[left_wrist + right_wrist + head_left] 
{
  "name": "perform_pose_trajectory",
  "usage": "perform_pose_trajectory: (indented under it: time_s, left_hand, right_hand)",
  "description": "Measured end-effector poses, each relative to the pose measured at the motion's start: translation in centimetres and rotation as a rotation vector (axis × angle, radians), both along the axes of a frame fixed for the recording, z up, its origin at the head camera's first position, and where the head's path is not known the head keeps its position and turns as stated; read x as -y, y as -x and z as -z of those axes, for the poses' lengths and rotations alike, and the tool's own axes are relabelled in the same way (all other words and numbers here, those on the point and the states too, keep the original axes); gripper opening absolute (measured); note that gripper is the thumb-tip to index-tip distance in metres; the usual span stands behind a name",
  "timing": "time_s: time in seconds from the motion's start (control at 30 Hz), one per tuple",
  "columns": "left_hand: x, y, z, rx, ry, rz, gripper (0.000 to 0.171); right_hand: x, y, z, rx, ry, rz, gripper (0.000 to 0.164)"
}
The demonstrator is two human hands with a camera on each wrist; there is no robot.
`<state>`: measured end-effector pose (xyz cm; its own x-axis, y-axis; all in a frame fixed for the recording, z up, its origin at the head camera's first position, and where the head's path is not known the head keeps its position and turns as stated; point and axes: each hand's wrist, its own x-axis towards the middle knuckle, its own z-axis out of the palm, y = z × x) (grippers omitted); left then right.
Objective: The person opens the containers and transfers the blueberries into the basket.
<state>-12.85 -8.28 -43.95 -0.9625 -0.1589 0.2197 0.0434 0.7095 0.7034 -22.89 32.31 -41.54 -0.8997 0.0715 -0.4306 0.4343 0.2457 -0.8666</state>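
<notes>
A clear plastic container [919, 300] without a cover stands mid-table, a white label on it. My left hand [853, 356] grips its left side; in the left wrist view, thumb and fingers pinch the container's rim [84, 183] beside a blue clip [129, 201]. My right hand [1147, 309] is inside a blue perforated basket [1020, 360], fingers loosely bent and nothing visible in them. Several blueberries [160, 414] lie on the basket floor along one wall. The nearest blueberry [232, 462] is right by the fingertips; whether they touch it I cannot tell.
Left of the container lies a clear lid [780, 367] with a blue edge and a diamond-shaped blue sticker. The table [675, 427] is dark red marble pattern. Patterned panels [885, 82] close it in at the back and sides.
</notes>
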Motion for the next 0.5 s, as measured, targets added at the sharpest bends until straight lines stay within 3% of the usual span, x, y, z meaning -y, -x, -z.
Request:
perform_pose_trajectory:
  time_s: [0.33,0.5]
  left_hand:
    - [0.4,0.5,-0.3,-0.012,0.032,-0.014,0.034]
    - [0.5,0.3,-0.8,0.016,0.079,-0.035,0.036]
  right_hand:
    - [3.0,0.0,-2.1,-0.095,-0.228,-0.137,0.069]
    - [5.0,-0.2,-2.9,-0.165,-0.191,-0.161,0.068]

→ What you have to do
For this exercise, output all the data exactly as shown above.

→ Expected answer
[left_wrist + right_wrist + head_left] 
{
  "name": "perform_pose_trajectory",
  "usage": "perform_pose_trajectory: (indented under it: time_s, left_hand, right_hand)",
  "description": "Measured end-effector poses, each relative to the pose measured at the motion's start: translation in centimetres and rotation as a rotation vector (axis × angle, radians), both along the axes of a frame fixed for the recording, z up, its origin at the head camera's first position, and where the head's path is not known the head keeps its position and turns as stated; read x as -y, y as -x and z as -z of those axes, for the poses' lengths and rotations alike, and the tool's own axes are relabelled in the same way (all other words and numbers here, those on the point and the states too, keep the original axes); gripper opening absolute (measured); note that gripper is the thumb-tip to index-tip distance in metres; the usual span stands behind a name",
  "timing": "time_s: time in seconds from the motion's start (control at 30 Hz), one per tuple",
  "columns": "left_hand: x, y, z, rx, ry, rz, gripper (0.000 to 0.171); right_hand: x, y, z, rx, ry, rz, gripper (0.000 to 0.164)"
}
The demonstrator is two human hands with a camera on each wrist; there is no robot.
`<state>`: measured end-effector pose (xyz cm; its own x-axis, y-axis; all in a frame fixed for the recording, z up, its origin at the head camera's first position, and where the head's path is not known the head keeps its position and turns as stated; point and axes: each hand's wrist, its own x-axis towards the middle knuckle, its own z-axis out of the palm, y = z × x) (grippers omitted); left then right.
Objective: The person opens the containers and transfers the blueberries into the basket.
<state>-12.85 -8.28 -43.95 -0.9625 -0.1589 0.2197 0.0434 0.7095 0.7034 -22.89 32.31 -41.54 -0.8997 0.0715 -0.4306 0.4343 0.2457 -0.8666</state>
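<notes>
A clear plastic container [919, 300] without a cover stands mid-table, a white label on it. My left hand [853, 356] grips its left side; in the left wrist view, thumb and fingers pinch the container's rim [84, 183] beside a blue clip [129, 201]. My right hand [1147, 309] is inside a blue perforated basket [1020, 360], fingers loosely bent and nothing visible in them. Several blueberries [160, 414] lie on the basket floor along one wall. The nearest blueberry [232, 462] is right by the fingertips; whether they touch it I cannot tell.
Left of the container lies a clear lid [780, 367] with a blue edge and a diamond-shaped blue sticker. The table [675, 427] is dark red marble pattern. Patterned panels [885, 82] close it in at the back and sides.
</notes>
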Motion for the next 0.5 s, as measured, targets added at the sharpest bends until straight lines stay within 3% of the usual span, x, y, z meaning -y, -x, -z.
Request:
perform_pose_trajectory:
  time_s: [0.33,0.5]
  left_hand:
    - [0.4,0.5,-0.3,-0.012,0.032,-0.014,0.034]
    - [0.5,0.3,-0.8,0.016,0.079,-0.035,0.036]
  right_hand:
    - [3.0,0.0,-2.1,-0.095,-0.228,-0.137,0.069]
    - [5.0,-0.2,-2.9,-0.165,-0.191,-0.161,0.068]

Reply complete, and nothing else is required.